Kein rostiger Nagel

Dr. Living Dead

Gut gemachtes Plagiat oder ein von Vorbildern inspiriertes, aber doch eigenständiges Stück Musik? Wer hat sich diese Frage nicht schon einmal gestellt, nachdem er eine vom örtlichen Plattenhändler erstandene CD in den Player geschoben hat? Genau so ergeht es dem Hörer der neuen Scheibe von Dr. Living Dead: Schon nach den ersten Tönen von »Crush The Sublime Gods« guckt er verdutzt aus der Wäsche: Läuft da gerade eine Scheibe der Crossover-Kings Suicidial Tendencies (ST), die im CD-Regal direkt neben dem Backkatalog der Schweden einsortiert sind?

Neuere Bands kupfern gerne bei ihren Lieblingen ab. Das machen auch die Schweden so, die auf der Bühne mit Totenschädelmasken auftreten. Vor allem der Gesang weckt Erinnerungen an ST-Frontschwein Mike Muir. Selbst der Kleidungsstil mit Stirnbändern, hochgeklappten Schirm᠆mützen und Shorts ist den Kaliforniern nachempfunden. Außer an ST erinnern die Schweden auch immer wieder an die Thrash-Metaller von Anthrax und Hardcore-Bands wie Terror oder S.O.D. Mit Innovation kann »Crush The Sublime Gods« also nicht gerade punkten.

Das tut der Musik zunächst aber keinen Abbruch. Auf dem Album wird gethrasht, dass sich die Balken biegen. Ob in Highspeed- oder im Midtempo, die Stockholmer sprühen nur so vor Spielfreude. Auf dem Album kommen die Melodien ebenso wenig zu kurz wie die Härte. Und der Groove in den langsameren Passagen ist für die meisten aktuellen Bands eh eine Nummer zu groß. Der Hörer wird praktisch genötigt, den Tennisschläger aus dem Schrank zu holen, sich vor den Spiegel zu stellen und an der Luftgitarre die Saiten zu malträtieren.

Neben der frappierenden Ähnlichkeit zu ihren Vorbildern haben Dr. Living Dead jedoch ein weiteres Manko: Ihr Sound ist zu sauber.

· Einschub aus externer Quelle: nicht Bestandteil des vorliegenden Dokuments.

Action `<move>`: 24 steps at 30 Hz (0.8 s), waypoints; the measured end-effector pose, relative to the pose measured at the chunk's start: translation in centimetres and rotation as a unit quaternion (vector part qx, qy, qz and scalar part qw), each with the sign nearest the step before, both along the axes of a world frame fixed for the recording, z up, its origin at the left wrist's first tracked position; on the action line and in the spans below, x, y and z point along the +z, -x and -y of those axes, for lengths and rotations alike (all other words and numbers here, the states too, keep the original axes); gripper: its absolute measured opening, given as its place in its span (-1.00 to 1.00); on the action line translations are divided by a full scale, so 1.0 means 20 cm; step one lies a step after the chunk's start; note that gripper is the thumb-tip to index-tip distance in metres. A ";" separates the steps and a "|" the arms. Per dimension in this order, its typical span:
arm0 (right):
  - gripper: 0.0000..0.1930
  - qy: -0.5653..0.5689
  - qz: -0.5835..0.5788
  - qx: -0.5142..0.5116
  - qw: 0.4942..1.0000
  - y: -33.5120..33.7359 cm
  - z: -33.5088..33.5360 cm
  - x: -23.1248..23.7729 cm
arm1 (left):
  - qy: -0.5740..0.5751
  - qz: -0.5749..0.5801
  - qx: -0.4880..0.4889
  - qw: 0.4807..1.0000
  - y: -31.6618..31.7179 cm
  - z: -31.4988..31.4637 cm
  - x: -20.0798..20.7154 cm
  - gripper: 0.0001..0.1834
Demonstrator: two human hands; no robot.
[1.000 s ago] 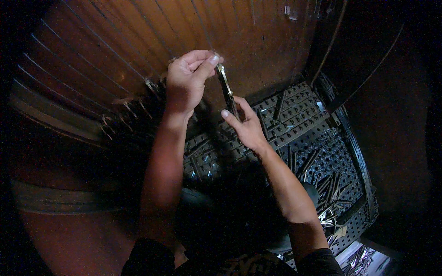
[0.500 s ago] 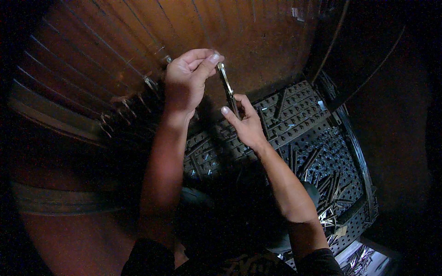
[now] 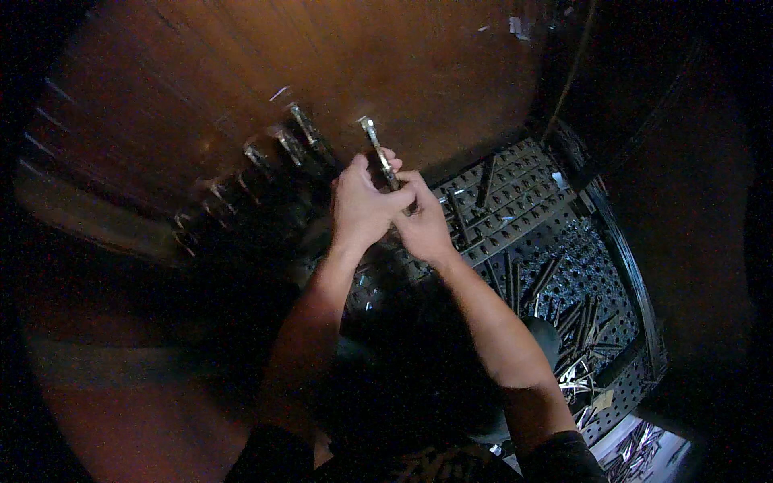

Es fehlen der Schmutz sowie die Ecken und Kanten, die vor allem die Thrash-Metal-Bands der frühen 1980er Jahre so einmalig machten. Wenn die Band sich schon bei den Genregrößen bedienen möchte, dann doch bitte eher bei altem Sodom- oder Sepultura-Material und dafür etwas weniger bei ST. Das hätte »Crush the Sublime Gods« sicher gut getan. Der Platte fehlt nämlich der rostige Nagel, an dem sich der Hörer verfängt, der ihm seinen T-Shirt-Ärmel zerreißt und seinen Oberarm bluten lässt. Zudem stellt sich gegen Ende des Albums ein Anflug von Langeweile ein. 15 Songs sind zu viel. Eine EP mit sechs bis acht Stücken wäre das bessere Format gewesen.

Alles in allem ist »Crush The Sublime Gods« eine gutes Album, das man getrost kaufen kann, aber nicht muss. Ein kurzweiliges Hörvergnügen für zwischendurch ist es allemal. Ob sich die Heavy-Metal-Gemeinde in zehn Jahren noch an die Platte erinnern wird, darf mit Recht bezweifelt werden.

Dr. Living Dead: »Crush The Sublime God« (Century Media).